Sebelumnya, enam terdakwa kasus peredaran narkoba jenis sabu yang dikendalikan Mantan Kapolda Sumatera Barat Teddy Minahasa telah menjalani sidang tuntutan yang digelar di Pengadilan Negeri (PN) Jakarta Barat, Senin (27/3/2023).
Linda Pujiastuti alias Mami Linda dituntut 18 tahun penjara dan membayar denda Rp 2 miliar.
Sedangkan mantan Kapolres Bukittinggi AKBP Dody Prawiranegara dituntut hukuman 20 tahun penjara serta denda sebesar Rp 2 miliar.
Adapun eks Kapolsek Kalibaru Kompol Kasranto dituntut penjara selama 17 tahun dengan denda Rp 2 miliar oleh JPU.
Terdakwa berikutnya, yakni Syamsul Ma'arif dituntut dengan pidana penjara selama 17 tahun dan denda Rp 2 miliar.
Muhammad Nasir alias Daeng dituntut 11 tahun penjara dan denda Rp 2 miliar.
Mantan Anggota Satresnarkoba Polres Jakarta Barat Aiptu Janto Parluhutan Situmorang dituntut 15 tahun penjara serta denda Rp 2 miliar.
Hotman Paris Ungkapkan Strateginya untuk Bela Irjen Pol Teddy Minahasa
Setelah Teddy Minahasa dituntut hukuman mati oleh JPU dalam sidang tuntutan di Pengadilan Negeri (PN) Jakarta Barat, Hotjman paris mengungkapkan strategi untuk membela Teddy dalam kasus peredaran narkoba.
Sebagai pengacara kondang, Hotman mengaku memiliki dua strategi.
"Yang saya terapkan sebagai pengacara senior ada dua strategi pembelaan. Dari segi hukum acara, yaitu hukum formal. Satu lagi dari segi hukum materil substansi perkara," katanya saat ditemui awak media di Pengadilan Negeri Jakarta Barat, Kamis (30/3/2023).
Namun khusus dalam perkara ini, Hotman lebih mengedepankan strategi dari aspek hukum formal.
Sebab, Hotman menilai ada banyak pelanggaran hukum acara dalam perkara ini.
"Sangat banyak pelanggaran hukum acara dalam kasus ini, sehingga saya menyerangnya dari aspek formal," ujar Hotman.
Dia mencontohkan, adanya tuduhan penukaran sebagian barang bukti sabu dengan tawas bagi kliennya, Teddy Minahasa.
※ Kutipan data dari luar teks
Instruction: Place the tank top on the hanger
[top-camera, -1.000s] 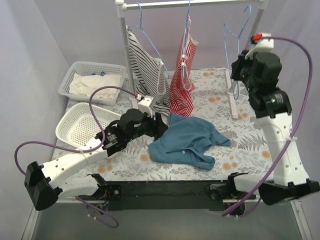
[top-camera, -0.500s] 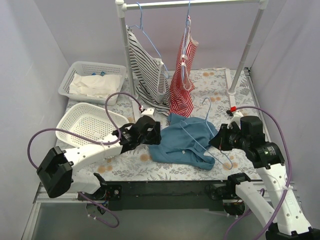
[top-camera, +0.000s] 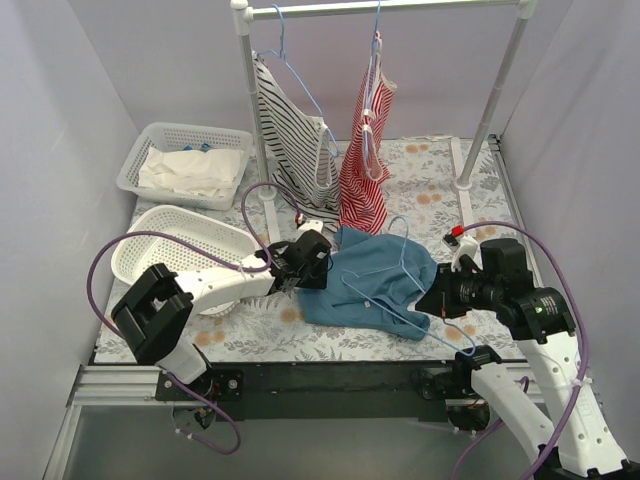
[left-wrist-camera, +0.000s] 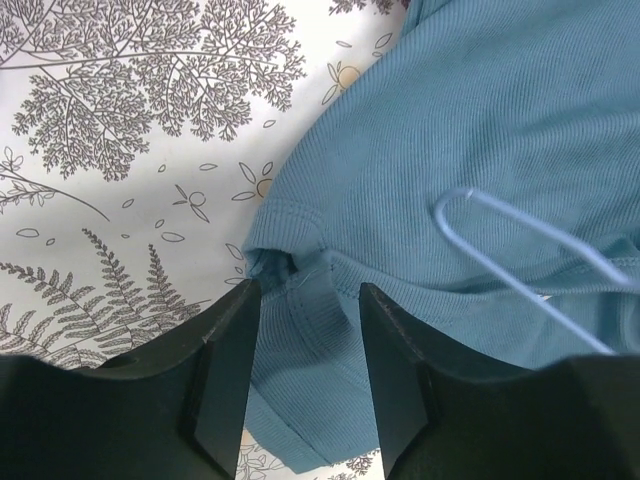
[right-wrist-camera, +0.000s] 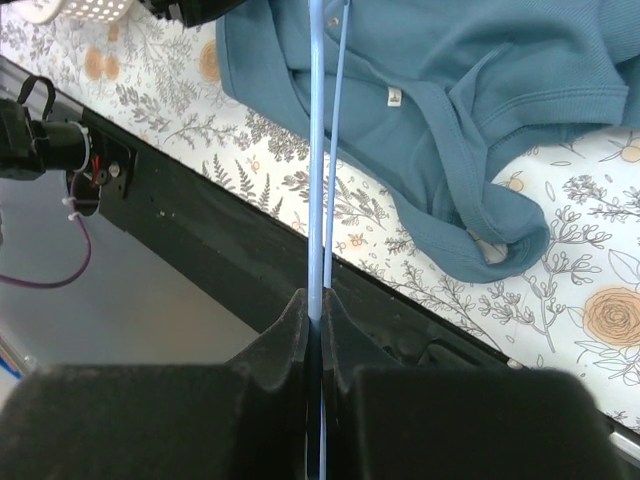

Akan tetapi tak ada satu pun saksi pemusnahan barang bukti yang dimintai keterangan mengenai penukaran tersebut.
"Semua saksi, satupun tidak ditanya seluruh polisi Bukittinggi, tidak ada pertanyaan melihat ada penukaran sabu dengan tawas," kata Hotman.
Padahal keterangan saksi terkait penukaran itu bersifat penting untuk dibuatkan berita acara penyidikan (BAP).
"Tapi yang paling fatal adalah dari segi pembuatan BAP berdasarkan chat," terangnya.